_Directions_
Which lines below fall between the one containing "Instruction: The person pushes" and the one containing "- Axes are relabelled"? Repeat them exactly, counting both of those lines, and add nothing else.

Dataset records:
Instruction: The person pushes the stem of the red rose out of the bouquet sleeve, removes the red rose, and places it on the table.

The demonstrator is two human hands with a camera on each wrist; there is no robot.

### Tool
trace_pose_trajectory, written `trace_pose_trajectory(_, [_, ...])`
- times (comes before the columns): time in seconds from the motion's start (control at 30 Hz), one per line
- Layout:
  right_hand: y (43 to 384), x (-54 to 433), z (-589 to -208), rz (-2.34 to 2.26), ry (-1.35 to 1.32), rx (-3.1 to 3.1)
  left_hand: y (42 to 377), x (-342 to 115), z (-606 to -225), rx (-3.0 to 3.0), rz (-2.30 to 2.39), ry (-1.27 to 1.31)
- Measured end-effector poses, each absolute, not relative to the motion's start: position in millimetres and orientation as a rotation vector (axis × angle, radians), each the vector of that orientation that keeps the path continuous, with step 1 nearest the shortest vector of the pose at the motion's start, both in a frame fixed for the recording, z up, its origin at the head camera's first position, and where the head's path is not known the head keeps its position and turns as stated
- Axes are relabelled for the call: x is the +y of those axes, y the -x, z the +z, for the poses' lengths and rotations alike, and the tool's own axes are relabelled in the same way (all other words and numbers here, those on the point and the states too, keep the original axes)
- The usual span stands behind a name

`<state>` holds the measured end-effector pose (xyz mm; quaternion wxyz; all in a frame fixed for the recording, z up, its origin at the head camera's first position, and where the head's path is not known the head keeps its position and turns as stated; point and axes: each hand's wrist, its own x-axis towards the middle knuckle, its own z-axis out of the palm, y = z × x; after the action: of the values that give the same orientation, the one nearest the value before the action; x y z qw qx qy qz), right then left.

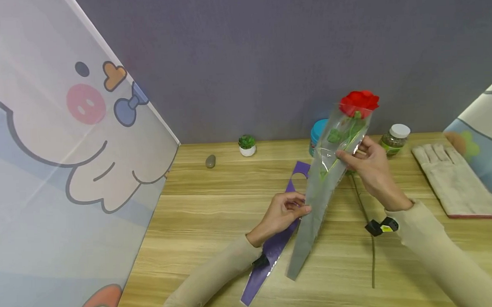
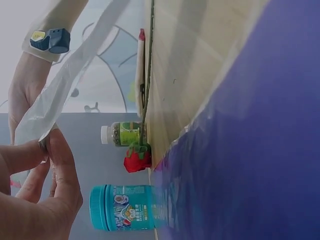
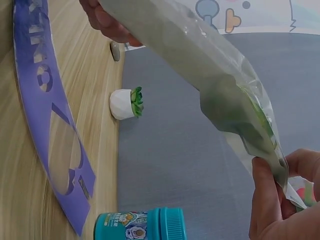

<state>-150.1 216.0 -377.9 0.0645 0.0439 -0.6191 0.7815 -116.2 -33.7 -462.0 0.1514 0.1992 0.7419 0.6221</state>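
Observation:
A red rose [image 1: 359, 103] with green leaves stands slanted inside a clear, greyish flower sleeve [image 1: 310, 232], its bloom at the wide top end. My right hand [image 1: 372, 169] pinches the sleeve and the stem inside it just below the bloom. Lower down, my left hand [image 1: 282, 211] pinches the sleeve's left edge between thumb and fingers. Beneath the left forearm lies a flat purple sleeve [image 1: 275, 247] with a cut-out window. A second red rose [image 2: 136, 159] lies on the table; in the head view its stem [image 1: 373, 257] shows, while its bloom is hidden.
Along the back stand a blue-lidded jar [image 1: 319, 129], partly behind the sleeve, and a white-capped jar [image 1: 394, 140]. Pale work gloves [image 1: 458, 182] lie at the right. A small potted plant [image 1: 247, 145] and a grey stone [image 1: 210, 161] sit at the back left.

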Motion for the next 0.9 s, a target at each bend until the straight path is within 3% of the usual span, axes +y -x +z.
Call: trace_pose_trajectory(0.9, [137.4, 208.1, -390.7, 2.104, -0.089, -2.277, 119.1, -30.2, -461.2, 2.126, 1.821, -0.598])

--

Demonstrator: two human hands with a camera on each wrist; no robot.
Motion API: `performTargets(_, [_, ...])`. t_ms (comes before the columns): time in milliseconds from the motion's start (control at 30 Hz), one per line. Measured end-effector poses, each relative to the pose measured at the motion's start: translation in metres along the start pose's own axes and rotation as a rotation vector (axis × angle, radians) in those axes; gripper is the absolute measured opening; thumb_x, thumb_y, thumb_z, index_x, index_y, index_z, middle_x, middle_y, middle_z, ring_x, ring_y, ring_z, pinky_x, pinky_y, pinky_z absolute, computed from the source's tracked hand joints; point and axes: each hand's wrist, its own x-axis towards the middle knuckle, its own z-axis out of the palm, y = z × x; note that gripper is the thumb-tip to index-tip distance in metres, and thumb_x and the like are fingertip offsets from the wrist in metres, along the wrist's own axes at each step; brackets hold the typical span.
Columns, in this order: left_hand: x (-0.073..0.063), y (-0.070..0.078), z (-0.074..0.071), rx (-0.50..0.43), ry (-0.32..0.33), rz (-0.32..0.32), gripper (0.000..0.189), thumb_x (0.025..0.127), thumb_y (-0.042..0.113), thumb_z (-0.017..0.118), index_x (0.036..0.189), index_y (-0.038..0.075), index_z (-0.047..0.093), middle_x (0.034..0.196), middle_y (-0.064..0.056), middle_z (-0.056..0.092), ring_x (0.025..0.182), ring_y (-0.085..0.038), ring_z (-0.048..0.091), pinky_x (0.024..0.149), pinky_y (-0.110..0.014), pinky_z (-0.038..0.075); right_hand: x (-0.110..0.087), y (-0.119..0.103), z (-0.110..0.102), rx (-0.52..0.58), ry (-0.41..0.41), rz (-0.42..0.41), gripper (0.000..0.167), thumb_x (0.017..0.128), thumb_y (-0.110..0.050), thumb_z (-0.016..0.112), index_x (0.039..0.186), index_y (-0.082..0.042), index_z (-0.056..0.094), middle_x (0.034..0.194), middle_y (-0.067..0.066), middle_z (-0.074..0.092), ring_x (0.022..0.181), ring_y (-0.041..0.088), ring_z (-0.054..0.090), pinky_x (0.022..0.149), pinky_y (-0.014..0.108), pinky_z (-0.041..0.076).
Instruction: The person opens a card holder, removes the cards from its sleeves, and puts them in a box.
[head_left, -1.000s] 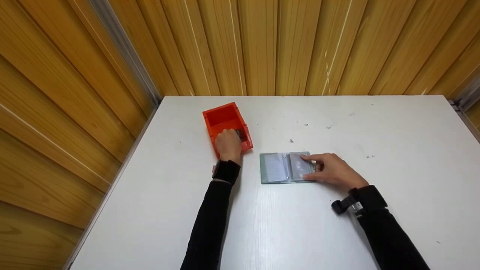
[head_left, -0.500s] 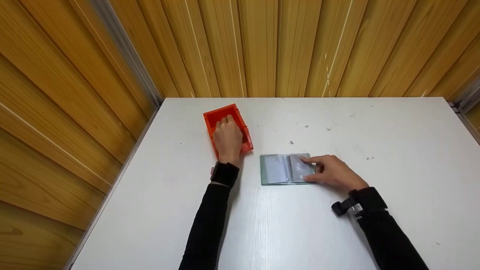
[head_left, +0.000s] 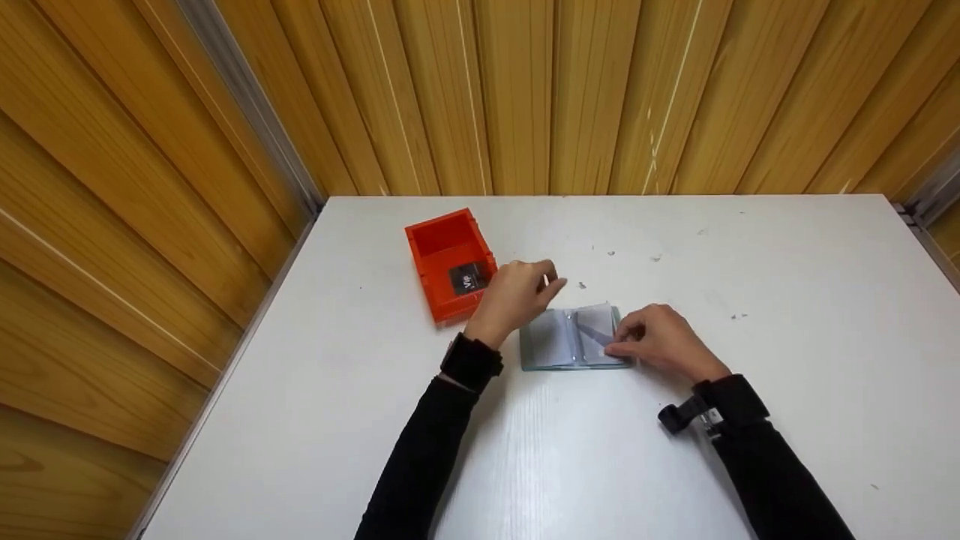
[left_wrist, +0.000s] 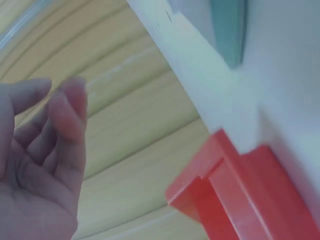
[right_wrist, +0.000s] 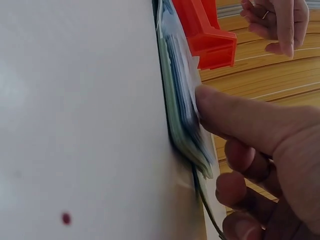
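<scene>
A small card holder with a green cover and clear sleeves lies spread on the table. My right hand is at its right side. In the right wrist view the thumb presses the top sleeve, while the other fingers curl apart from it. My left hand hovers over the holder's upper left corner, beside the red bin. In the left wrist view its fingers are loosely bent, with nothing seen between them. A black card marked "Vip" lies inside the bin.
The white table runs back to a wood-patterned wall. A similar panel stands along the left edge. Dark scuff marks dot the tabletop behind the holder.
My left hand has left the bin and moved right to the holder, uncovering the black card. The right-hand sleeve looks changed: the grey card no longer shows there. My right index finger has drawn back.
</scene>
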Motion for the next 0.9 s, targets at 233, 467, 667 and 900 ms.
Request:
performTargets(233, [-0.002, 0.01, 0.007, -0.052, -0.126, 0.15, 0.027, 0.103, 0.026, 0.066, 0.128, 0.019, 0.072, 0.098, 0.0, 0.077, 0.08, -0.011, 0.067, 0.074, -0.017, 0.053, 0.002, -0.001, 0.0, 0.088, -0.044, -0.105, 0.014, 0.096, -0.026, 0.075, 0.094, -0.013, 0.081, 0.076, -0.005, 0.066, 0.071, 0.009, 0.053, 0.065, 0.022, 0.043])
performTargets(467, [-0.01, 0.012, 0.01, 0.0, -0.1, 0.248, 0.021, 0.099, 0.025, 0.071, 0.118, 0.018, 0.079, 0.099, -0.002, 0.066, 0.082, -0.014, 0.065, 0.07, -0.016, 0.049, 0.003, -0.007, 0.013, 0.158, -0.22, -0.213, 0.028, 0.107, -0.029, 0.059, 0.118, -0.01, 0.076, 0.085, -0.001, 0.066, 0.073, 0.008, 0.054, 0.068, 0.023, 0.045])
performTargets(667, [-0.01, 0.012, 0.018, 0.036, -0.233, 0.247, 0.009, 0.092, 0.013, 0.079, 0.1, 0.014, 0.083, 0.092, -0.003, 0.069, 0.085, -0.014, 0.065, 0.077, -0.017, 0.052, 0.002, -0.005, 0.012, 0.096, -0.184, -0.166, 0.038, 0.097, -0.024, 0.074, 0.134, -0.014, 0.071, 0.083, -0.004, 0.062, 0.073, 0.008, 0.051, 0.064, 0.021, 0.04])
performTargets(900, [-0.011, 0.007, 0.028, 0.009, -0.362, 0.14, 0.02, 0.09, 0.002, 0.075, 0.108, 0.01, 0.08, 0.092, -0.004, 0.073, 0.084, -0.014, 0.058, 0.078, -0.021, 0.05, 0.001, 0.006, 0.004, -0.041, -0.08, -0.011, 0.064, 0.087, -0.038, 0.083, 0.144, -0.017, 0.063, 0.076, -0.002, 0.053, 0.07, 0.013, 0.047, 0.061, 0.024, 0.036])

_Response to this task_
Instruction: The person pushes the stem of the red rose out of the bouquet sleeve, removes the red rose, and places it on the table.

The demonstrator is two human hands with a camera on each wrist; there is no robot.

### Tool
trace_pose_trajectory, written `trace_pose_trajectory(_, [_, ...])`
- times (comes before the columns): time in seconds from the motion's start (control at 30 Hz), one per line
- Layout:
  right_hand: y (43 to 384), x (-54 to 433), z (-589 to -208), rz (-2.34 to 2.26), ry (-1.35 to 1.32), rx (-3.1 to 3.1)
  left_hand: y (42 to 377), x (-342 to 115), z (-606 to -225), rx (-3.0 to 3.0), rz (-2.30 to 2.39), ry (-1.27 to 1.31)
- Measured end-effector poses, each absolute, not relative to the motion's start: position in millimetres and orientation as a rotation vector (axis × angle, radians), each the vector of that orientation that keeps the path continuous, with step 1 nearest the shortest vector of the pose at the motion's start, both in a frame fixed for the recording, z up, its origin at the head camera's first position, and where the head's path is not known the head keeps its position and turns as stated
- Axes are relabelled for the call: x is the +y of those axes, y the -x, z the +z, for the poses' lengths and rotations alike, and the tool's own axes are relabelled in the same way (all other words and numbers here, those on the point and the states too, keep the original axes)

Above is the complete output.